Solution
- The text or file provided won't have words that will be followed by_ (bug on the reguler expression)
- Considering the following the chars as being used by contractions ( '’‘ )
- Java JDK version >=1.8 <=11.x
- Build project.
$ ./gradlew build
- Create shadow JAR file.
$ ./gradlew shadow
-
Run application from jar file generated on the previous step. (Please use java versions between 8 and 11)
-
For file input please run:
java -jar ./build/libs/NRchallenge.jar moby_dick.txt
- For Stdin input please run:
cat moby_dick.txt | java -jar ./build/libs/NRchallenge.jar
- Once application has finished processing succesfully you will see the list of 3 words sequences and its respective counts, for example:
The count will be done over the stdin input
of the whale - 93
the sperm whale - 89
the white whale - 76
#Run Tests
The small subset of tests was included to test parts of the functionalities
./gradlew clean test
> Task :test
com.nr.challenge.ParserTest > TestFileParserInvalidFile PASSED
com.nr.challenge.ParserTest > TestUnwantedCharsContractions2 PASSED
com.nr.challenge.ParserTest > TestUnwantedCharsTrim PASSED
com.nr.challenge.ParserTest > TestStringParser PASSED
com.nr.challenge.ParserTest > TestUnwantedCharsContractions PASSED
BUILD SUCCESSFUL in 2s
3 actionable tasks: 2 executed, 1 up-to-date
- BUG -> Regular expression could be tuned to handle all special chars. (related to words that start or end with _)

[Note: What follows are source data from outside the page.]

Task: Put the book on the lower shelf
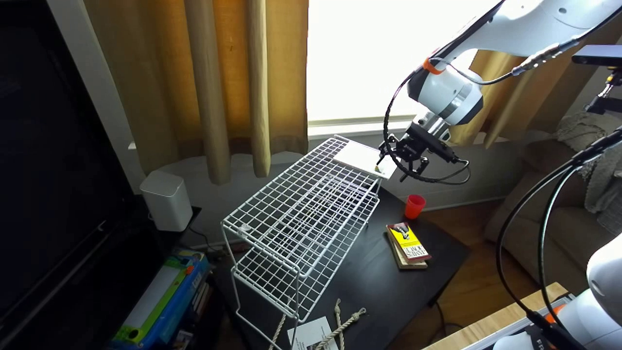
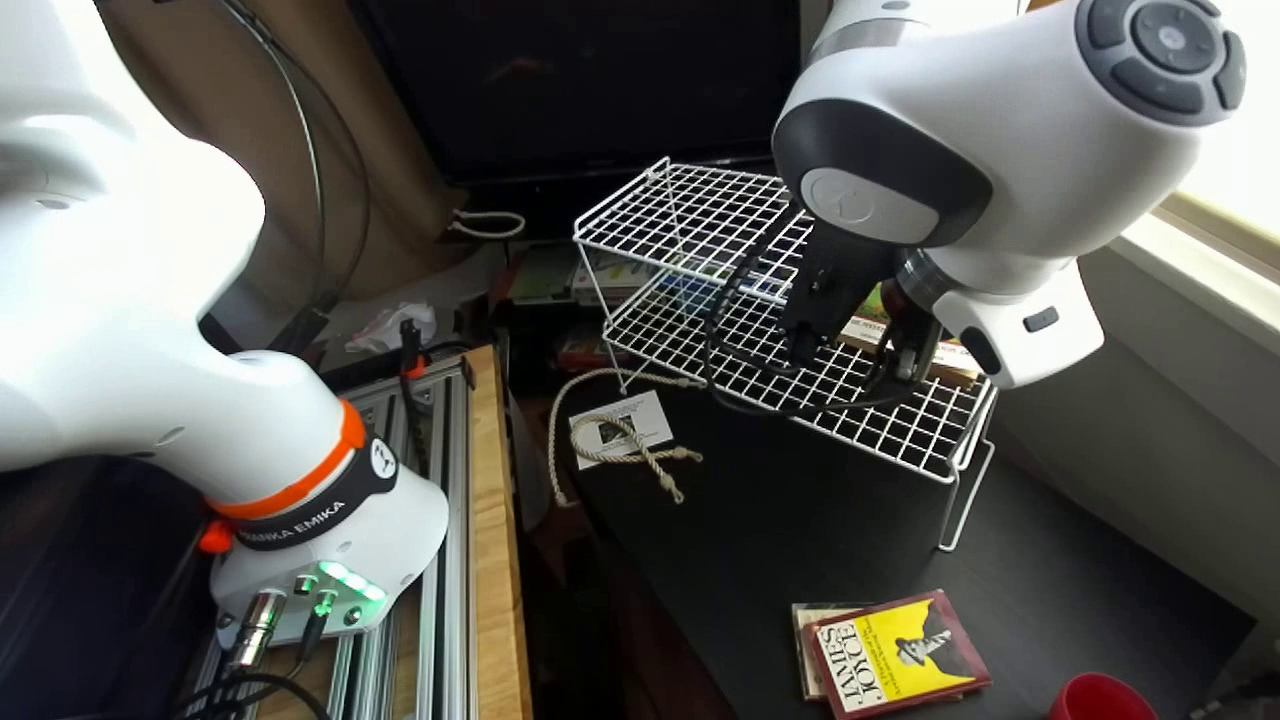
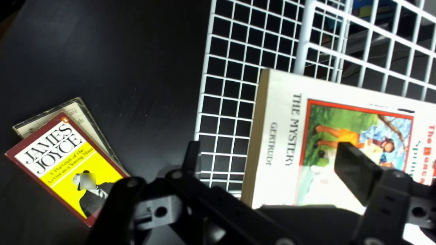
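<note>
Two fingers [image 3: 357,173] of the gripper [image 3: 267,149], wide apart: in the wrist view, one over the cover of the book [image 3: 316,129], one past its spine. Impossible to tell contact. As for the book: flat at one end of the top grid [image 1: 301,206], above the lower shelf [image 3: 231,60].

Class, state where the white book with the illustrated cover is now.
In an exterior view, the white book lies on the rack's top grid, at its upper-right end near the window, close to the gripper.
</note>
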Action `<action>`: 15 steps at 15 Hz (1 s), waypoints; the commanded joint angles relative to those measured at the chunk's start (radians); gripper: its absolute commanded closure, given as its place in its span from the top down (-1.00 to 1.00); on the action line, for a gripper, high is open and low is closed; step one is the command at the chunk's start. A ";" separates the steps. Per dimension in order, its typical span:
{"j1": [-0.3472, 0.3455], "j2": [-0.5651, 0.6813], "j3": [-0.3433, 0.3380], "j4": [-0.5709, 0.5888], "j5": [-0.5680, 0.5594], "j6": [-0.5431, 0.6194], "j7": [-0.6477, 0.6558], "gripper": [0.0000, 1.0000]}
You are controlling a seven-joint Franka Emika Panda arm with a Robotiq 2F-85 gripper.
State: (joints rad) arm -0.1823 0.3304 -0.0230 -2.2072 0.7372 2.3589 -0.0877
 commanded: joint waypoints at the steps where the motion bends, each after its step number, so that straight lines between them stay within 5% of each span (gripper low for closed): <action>1: -0.058 -0.015 0.006 -0.037 0.136 -0.060 -0.191 1.00; 11: -0.113 0.082 -0.044 0.012 0.440 -0.279 -0.545 1.00; 13: -0.110 0.112 -0.056 0.029 0.473 -0.306 -0.582 0.69; 14: -0.110 0.127 -0.059 0.040 0.497 -0.313 -0.599 0.31; 15: -0.111 0.143 -0.063 0.051 0.511 -0.332 -0.613 0.16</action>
State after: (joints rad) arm -0.2873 0.4212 -0.0712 -2.1932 1.1825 2.0800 -0.6400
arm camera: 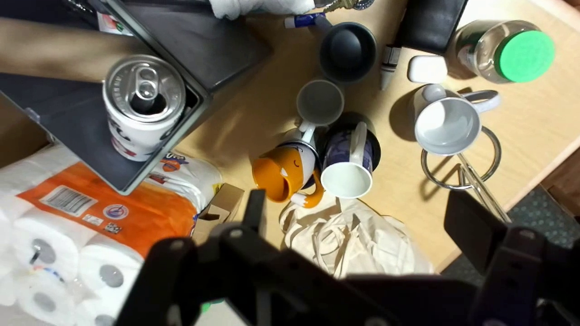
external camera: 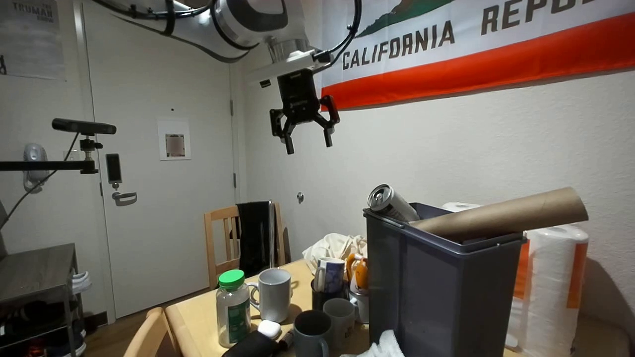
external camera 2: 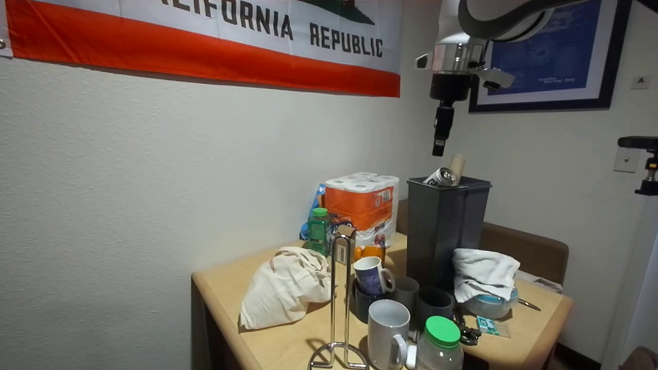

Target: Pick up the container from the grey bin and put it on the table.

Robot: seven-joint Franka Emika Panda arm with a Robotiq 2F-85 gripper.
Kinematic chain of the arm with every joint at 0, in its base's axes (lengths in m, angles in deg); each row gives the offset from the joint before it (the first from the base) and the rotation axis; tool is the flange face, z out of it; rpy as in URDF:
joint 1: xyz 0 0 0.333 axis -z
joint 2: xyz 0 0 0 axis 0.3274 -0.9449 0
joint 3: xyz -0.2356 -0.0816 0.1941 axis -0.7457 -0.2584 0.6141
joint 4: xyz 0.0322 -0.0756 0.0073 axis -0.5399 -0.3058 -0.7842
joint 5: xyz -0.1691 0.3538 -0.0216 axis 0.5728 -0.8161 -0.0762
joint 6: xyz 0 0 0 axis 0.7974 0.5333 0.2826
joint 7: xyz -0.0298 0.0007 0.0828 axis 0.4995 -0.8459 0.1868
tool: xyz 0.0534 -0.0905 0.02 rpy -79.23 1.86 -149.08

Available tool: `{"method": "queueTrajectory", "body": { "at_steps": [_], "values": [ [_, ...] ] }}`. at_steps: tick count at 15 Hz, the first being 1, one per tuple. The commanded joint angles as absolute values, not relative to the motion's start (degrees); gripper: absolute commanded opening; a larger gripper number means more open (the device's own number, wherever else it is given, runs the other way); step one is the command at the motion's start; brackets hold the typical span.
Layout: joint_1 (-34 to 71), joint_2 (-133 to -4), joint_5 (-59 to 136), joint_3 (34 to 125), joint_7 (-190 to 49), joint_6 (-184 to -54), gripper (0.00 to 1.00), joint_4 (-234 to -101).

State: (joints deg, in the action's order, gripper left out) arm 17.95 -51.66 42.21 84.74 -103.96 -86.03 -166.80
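Note:
My gripper (external camera: 309,148) is open with nothing between its fingers, high above the table (external camera 2: 226,288). In the wrist view the gripper (arm camera: 355,213) has the cloth bag and mugs below it. The dark grey bin (external camera: 436,292) stands on the table and also shows in the exterior view (external camera 2: 442,231). A silver-topped can (arm camera: 144,108) and a brown cardboard tube (external camera: 506,215) stick out of it. A see-through, green-lidded jar (external camera: 233,312) stands on the table outside the bin. A green bottle with a green lid (external camera 2: 319,231) stands farther back. Which is the container I cannot tell. The bin's depth is hidden.
Several mugs (arm camera: 446,122) stand beside the bin, some stacked. A cream cloth bag (external camera 2: 288,288), a metal stand (external camera 2: 339,288) and a pack of paper rolls (external camera 2: 360,205) are around them. A white cloth (external camera 2: 486,272) lies on a bowl. The wall is behind.

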Motion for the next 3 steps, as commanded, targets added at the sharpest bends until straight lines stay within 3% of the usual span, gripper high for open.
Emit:
{"method": "queueTrajectory", "body": {
  "at_steps": [1,3],
  "values": [
    [17.98,-50.53,42.2,84.63,-102.42,-86.9,1.0,-167.71],
    [17.91,-50.57,42.73,84.7,-101.97,-86.96,1.0,-167.89]
  ]
}}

- BUG -> There is no continuity when there is more than 1 file passed as arguments. So in this scenario, it is not considering the last sequences of words when a file ends and another starts (it is working as expected when the input comes from stdin)
- Performance could have been improved.
- There could be more unit tests (including one to validate unicode chars).